The Economic & Social Research Council set up a new Productivity Insights Network involving Strathclyde, Glasgow and Glasgow Caledonian Universities among others. And a new Teaching Innovation & Learning Enhancement (TILE) network was created at the University of Dundee, with interesting events already planned.

As well as the annual raft of school, college and university statistics, there are numerous key reports to highlight. These include Skills Development Scotland’s first Skills Investment Plan for the Early Learning & Childcare sectorGathering views on probationer teachers’ readiness to teach from the Scottish Government; and the first progress reports from the Commissioner for Fair Access, the Making Maths Count Group, and on the Scottish Funding Council’s Gender Action Plan.

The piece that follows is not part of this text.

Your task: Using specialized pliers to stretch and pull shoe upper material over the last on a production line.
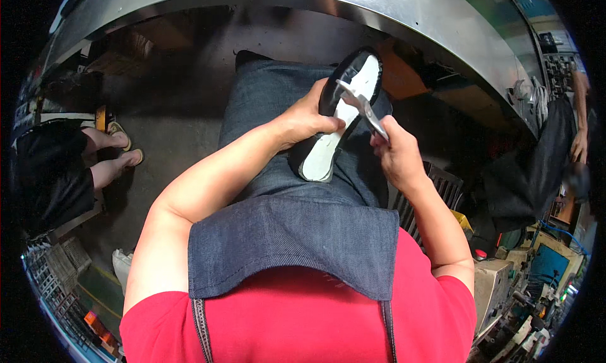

Thanks to Scotland’s Learning Partnership for drawing our attention to What Works Scotland’s thought-provoking ‘Hard to reach’ or ‘easy to ignore’? review of equality in community engagement. @SLPLearn tweeted: ‘We had to stop using the term hard to reach learners as our adult learners’ forum members told us, “we’re not hard to reach – it’s the services we need that are hard to reach”‘.

The fifth annual Informed Scotland Learning & Skills Hottest Topics list, plus a round-up of last year’s activity, are included in an Annex to the digest. You can also listen to an interview on Radio EDUtalk, when Angela and David Noble explored the stories behind the list, and looked at what’s on the horizon for 2018.